Tech giants going nuclear in artificial intelligence arms race

Tech giants going nuclear in artificial intelligence arms race

NEW YORK
Tech giants going nuclear in artificial intelligence arms race

Amazon, Microsoft, and Google are now looking to outgun each other with announcements on atomic energy, which they hope will power a technology that is consuming electricity at an alarming rate.

The U.S. tech juggernauts, convinced that AI is technology's next big chapter, are investing billions to expand data centers globally.

According to Goldman Sachs research, data centers will consume 8 percent of U.S. power by 2030, up from 3 percent in 2022.

In Europe, their power needs by 2030 will match the current combined consumption of Portugal, Greece, and the Netherlands.

The driving force is the tech giants that want to build the best AI systems they can using bigger and bigger data centers, which incur a tremendous amount of electricity consumption and CO2 emissions.

As tech companies seek energy sources to meet these demands while maintaining their zero-carbon emission commitments, nuclear power has emerged as a compelling option.

Although expensive and politically sensitive to build, nuclear power provides consistent, zero-carbon electricity once operational.

"Tech companies aren't in love with nuclear, but they want carbon-free, reliable, and predictable energy 24/7," explained Jacopo Buongiorno, Professor of Nuclear Science and Engineering at MIT.
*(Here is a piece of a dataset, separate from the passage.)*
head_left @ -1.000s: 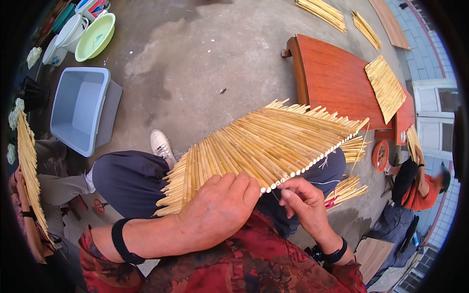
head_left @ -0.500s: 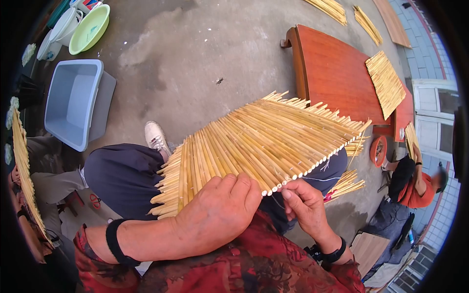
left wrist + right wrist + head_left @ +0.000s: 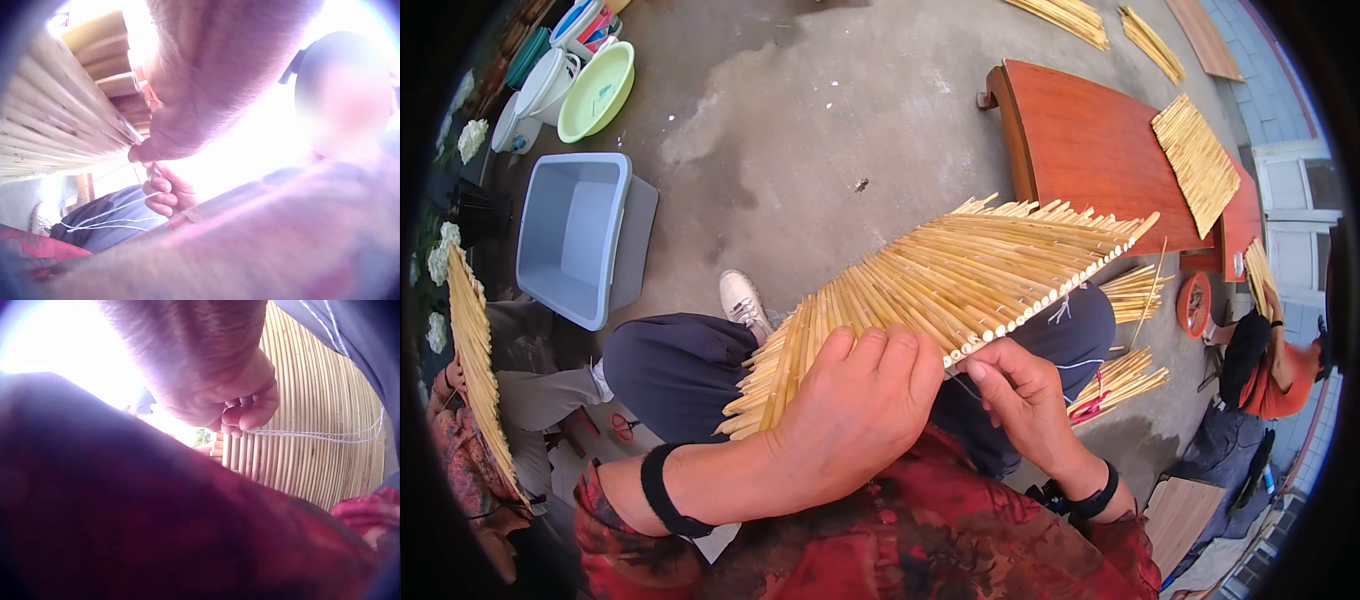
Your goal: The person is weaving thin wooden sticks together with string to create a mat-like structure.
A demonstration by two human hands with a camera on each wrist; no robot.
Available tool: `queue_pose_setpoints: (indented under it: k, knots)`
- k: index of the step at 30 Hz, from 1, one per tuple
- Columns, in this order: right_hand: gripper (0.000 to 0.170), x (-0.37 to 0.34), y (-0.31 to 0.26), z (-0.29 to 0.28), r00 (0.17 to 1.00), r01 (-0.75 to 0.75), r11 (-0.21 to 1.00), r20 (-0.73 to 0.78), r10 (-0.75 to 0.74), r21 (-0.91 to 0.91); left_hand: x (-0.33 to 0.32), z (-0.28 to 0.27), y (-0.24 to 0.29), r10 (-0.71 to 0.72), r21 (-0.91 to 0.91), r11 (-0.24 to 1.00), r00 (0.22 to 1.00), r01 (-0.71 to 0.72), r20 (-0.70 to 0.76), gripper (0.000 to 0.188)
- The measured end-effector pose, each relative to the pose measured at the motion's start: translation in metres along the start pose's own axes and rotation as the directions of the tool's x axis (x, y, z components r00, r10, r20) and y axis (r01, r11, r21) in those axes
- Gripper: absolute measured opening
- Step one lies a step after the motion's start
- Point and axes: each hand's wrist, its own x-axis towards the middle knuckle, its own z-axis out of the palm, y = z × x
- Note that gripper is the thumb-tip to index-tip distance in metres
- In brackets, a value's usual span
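Observation:
A mat of straight tan stalks point(image 3: 930, 270), sewn side by side, lies across the person's lap in the head view. My left hand point(image 3: 865, 405) grips its near corner, fingers over the top. In the left wrist view the thumb point(image 3: 147, 150) of that hand is at the mat's underside. Close beside it, my right hand point(image 3: 1025, 400) has thumb and forefinger pinched at the row of cut stalk ends point(image 3: 990, 335). White string point(image 3: 312, 434) runs from its curled fingers along the mat's underside in the right wrist view.
A red-brown low table point(image 3: 1100, 150) stands ahead right, a smaller stalk mat point(image 3: 1197, 165) on it. Loose stalks point(image 3: 1135, 290) lie right of the lap. A grey-blue tub point(image 3: 635, 240) and green basin point(image 3: 597, 92) are at left. Other people holding mats sit at left and far right.
The head view has shifted slightly. My right fingertips have come in close against the stalk ends, and the thread loop seen below them earlier shows less. The left hand keeps its grip.

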Motion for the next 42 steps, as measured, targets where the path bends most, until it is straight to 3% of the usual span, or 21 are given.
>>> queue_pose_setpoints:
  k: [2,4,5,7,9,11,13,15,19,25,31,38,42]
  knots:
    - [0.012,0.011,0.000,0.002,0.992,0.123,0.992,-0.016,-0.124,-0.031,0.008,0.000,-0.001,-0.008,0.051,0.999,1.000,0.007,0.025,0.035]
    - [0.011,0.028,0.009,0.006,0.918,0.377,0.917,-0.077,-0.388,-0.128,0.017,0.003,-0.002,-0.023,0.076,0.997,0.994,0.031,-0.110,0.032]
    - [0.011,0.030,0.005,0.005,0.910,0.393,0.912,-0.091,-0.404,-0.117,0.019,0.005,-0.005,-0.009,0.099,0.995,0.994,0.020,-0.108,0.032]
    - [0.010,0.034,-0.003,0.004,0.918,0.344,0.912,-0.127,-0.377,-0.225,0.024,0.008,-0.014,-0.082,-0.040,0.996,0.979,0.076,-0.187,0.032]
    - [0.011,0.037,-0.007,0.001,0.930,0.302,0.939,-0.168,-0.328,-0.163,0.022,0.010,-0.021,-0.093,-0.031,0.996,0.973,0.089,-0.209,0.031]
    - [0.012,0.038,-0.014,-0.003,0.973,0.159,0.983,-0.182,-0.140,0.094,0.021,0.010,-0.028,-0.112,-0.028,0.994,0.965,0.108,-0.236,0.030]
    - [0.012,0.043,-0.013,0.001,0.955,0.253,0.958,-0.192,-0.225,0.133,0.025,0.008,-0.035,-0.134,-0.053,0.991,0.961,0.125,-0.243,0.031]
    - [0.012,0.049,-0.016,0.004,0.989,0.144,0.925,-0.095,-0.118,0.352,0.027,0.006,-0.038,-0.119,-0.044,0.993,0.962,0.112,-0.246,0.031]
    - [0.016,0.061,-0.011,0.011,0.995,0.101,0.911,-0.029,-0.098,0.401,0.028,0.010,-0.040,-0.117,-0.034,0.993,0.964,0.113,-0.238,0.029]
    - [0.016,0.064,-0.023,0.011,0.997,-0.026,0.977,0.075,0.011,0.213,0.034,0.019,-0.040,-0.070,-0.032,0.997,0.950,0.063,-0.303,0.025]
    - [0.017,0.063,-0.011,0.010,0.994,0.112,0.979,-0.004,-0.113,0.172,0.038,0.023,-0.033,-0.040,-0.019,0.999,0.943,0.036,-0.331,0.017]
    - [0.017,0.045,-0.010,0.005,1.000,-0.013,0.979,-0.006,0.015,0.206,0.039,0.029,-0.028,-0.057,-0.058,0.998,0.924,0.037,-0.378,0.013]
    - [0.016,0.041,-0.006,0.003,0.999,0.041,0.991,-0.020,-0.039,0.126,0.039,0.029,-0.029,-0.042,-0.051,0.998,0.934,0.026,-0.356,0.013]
"The cost may be high, but it's predictable for 60 years."

Nuclear reactors are vastly more expensive to build than solar or wind power facilities, so nuclear energy really only makes sense for the tech titans that generate tens of billions in annual profits.

Rob Bittencourt of Apollo Global Management said that the cost of the industry's data center buildout was a trillion dollars and that the electricity supply needed to generate the power necessary was enormous.

"These are huge numbers, but Amazon, Meta, Microsoft, and Google can afford to play the long game," he told the Odd Lots podcast.

Several approaches are being considered.

One strategy involves extending the life of aging nuclear plants. Microsoft recently announced a 20-year agreement with Constellation Energy to restart Unit 1 at Three Mile Island, shut down five years ago for economic reasons.

The announcement struck a nerve as the 1979 partial meltdown of Unit 2 at the site caused panic in the United States and brought the expansion of nuclear energy to a standstill.

Similarly, Amazon Web Services (AWS) is turning to the 40-year-old reactor at Susquehanna Steam Electric Station to power a nearby data center complex.

Another approach focuses on investing in Small Modular Reactors (SMRs), but these compact, potentially easier-to-deploy reactors are still experimental.

Amazon has announced investments in SMR projects, including a direct investment in start-up X-energy.

Google is partnering with Kairos Power to develop SMRs that could be operational as early as 2030.

However, challenges remain. SMR technology may not be immediately reliable, and the tech giants lack experience in nuclear projects that could see "unpleasant surprises" along the way, according to Buongiorno.